Insoweit können die Gründe, welche nicht in der Person des Arbeitnehmers liegen und aufgrund von Massenentlassungen geltend gemacht werden, unter die nicht mit dem Zustand der Arbeitnehmerinnen in Zusammenhang stehenden Ausnahmefälle im Sinne der Richtlinie 92/85/EWG fallen.
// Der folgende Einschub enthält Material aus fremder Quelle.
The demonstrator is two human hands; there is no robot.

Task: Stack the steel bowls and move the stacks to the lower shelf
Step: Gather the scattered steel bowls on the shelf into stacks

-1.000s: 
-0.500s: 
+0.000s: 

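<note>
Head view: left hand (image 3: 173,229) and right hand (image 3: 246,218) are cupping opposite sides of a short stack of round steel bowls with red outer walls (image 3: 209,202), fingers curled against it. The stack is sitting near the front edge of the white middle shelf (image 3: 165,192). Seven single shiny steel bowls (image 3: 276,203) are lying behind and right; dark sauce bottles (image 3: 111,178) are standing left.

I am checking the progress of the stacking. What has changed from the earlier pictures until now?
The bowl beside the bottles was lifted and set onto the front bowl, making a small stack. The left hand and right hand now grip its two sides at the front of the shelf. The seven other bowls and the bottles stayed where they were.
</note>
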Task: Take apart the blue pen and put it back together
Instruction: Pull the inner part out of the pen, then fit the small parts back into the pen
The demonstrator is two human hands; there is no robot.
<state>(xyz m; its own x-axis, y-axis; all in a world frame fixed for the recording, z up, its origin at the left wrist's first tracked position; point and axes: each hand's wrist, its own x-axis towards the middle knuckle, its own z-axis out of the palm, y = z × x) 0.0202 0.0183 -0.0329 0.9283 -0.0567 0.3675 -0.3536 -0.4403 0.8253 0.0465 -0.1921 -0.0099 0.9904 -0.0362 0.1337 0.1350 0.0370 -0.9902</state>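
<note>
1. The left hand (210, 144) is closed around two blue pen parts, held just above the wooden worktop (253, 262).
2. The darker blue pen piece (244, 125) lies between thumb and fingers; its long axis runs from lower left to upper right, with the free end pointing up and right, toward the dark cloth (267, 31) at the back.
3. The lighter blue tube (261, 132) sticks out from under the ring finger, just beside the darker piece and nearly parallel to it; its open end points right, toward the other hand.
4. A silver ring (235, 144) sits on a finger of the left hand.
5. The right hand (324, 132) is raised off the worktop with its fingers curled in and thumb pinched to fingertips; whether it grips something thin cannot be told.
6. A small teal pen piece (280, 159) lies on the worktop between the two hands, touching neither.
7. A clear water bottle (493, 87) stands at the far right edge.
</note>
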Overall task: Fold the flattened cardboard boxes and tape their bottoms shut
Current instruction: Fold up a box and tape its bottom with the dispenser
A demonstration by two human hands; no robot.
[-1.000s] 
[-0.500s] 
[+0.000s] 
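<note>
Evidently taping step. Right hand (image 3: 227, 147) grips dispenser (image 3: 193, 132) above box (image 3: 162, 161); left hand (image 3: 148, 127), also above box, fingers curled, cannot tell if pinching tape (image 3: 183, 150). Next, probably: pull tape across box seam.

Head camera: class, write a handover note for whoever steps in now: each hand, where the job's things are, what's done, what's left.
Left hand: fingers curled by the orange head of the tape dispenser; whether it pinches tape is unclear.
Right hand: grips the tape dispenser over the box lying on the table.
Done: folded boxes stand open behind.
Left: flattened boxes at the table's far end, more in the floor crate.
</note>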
Der EuGH führt weiterhin aus, dass der Arbeitgeber bei Kündigung einer schwangeren Arbeitnehmerin im Zusammenhang mit einer Massenentlassung nur die Gründe für die Massenentlassung nennen muss. Auch müssen die sachlichen Kriterien für die Auswahl der zu entlassenden Arbeitnehmer aufgeführt werden. Nach den beiden Richtlinien ist nur erforderlich, dass der Arbeitgeber die nicht in der Person der schwangeren Arbeitnehmerin liegenden Gründe für die Massenentlassung schriftlich darlegt und der Betroffenen die sachlichen Kriterien für die Auswahl der zu entlassenden Arbeitnehmer nennt. Hierzu zählen u. a. wirtschaftliche, technische oder sich auf Organisation oder Produktion des Unternehmens beziehende Gründe.

Des Weiteren hat der EuGH entschieden, dass sich die EU-Staaten im Falle einer widerrechtlichen Kündigung nicht darauf beschränken dürfen, deren Unwirksamkeit als Wiedergutmachung vorzusehen, ohne die Kündigung von schwangeren Arbeitnehmerinnen, Wöchnerinnen und stillenden Arbeitnehmerinnen grundsätzlich präventiv zu verbieten. Die Richtlinie 92/85/EWG unterscheidet insoweit zwischen dem präventiven Kündigungsschutz und dem Schutz vor den Folgen einer Kündigung als Wiedergutmachung. Die Mitgliedstaaten müssten daher diesen doppelten Schutz gewährleisten.

Der EuGH hat dahingehend zwei weitere Fragen des spanischen Gerichts insoweit beantwortet, dass EU-Staaten im Falle einer Massenentlassung für schwangere Arbeitnehmerinnen, Wöchnerinnen oder stillende Arbeitnehmerinnen keinen Vorrang bzgl. einer Weiterbeschäftigung sowie auch keinen Vorrang hinsichtlich einer anderweitigen Verwendung vor einer Entlassung vorsehen müssen. Die Richtlinie 92/85/EWG enthält insoweit lediglich die Mindestvorschriften. Die Mitgliedsstaaten können diesen Arbeitnehmergruppen trotz dessen einen weitergehenden Schutz gewähren.